One thing's for sure: You'll never discover truly great investments unless you actively look for them. Let's discuss the ideal qualities of a perfect stock, then decide if Emerson Electric (NYSE: EMR) fits the bill.

The quest for perfection
Stocks that look great based on one factor may prove horrible elsewhere, making due diligence a crucial part of your investing research. The best stocks excel in many different areas, including these important factors:

  • Growth. Expanding businesses show healthy revenue growth. While past growth is no guarantee that revenue will keep rising, it's certainly a better sign than a stagnant top line.
  • Margins. Higher sales mean nothing if a company can't produce profits from them. Strong margins ensure that company can turn revenue into profit.
  • Balance sheet. At debt-laden companies, banks and bondholders compete with shareholders for management's attention. Companies with strong balance sheets don't have to worry about the distraction of debt.
  • Money-making opportunities. Return on equity helps measure how well a company is finding opportunities to turn its resources into profitable business endeavors.
  • Valuation. You can't afford to pay too much for even the best companies. By using normalized figures, you can see how a stock's simple earnings multiple fits into a longer-term context.
  • Dividends. For tangible proof of profits, a check to shareholders every three months can't be beat. Companies with solid dividends and strong commitments to increasing payouts treat shareholders well.

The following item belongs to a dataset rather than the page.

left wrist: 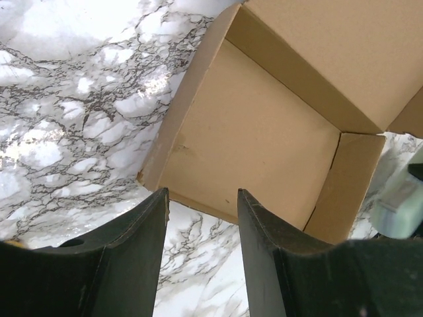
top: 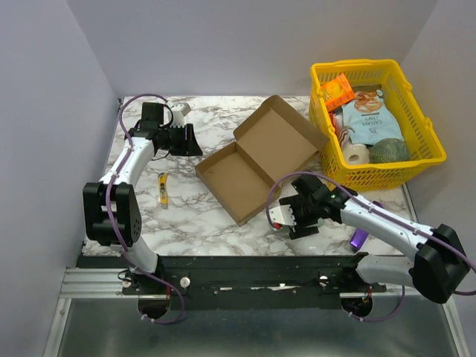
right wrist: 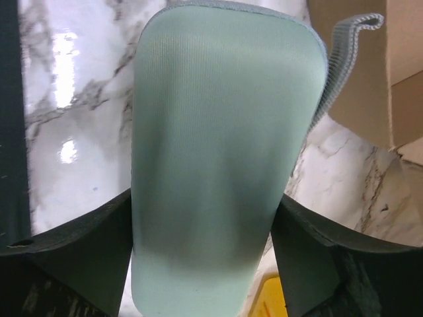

With those factors in mind, let's take a closer look at Emerson Electric.


What We Want to See


Pass or Fail?

Growth 5-Year Annual Revenue Growth > 15% 3.2% Fail
  1-Year Revenue Growth > 12% 10.3% Fail
Margins Gross Margin > 35% 39.4% Pass
  Net Margin > 15% 9.9% Fail
Balance Sheet Debt to Equity < 50% 54.4% Fail
  Current Ratio > 1.3 1.39 Pass
Opportunities Return on Equity > 15% 23.2% Pass
Valuation Normalized P/E < 20 17.47 Pass
Dividends Current Yield > 2% 3.1% Pass
  5-Year Dividend Growth > 10% 9.1% Fail
  Total Score   5 out of 10

Source: S&P Capital IQ. Total score = number of passes.

Since we looked at Emerson Electric last year, the company has maintained its five-point score. The stock, however, has languished behind the overall market even in a fairly good environment for utility stocks generally.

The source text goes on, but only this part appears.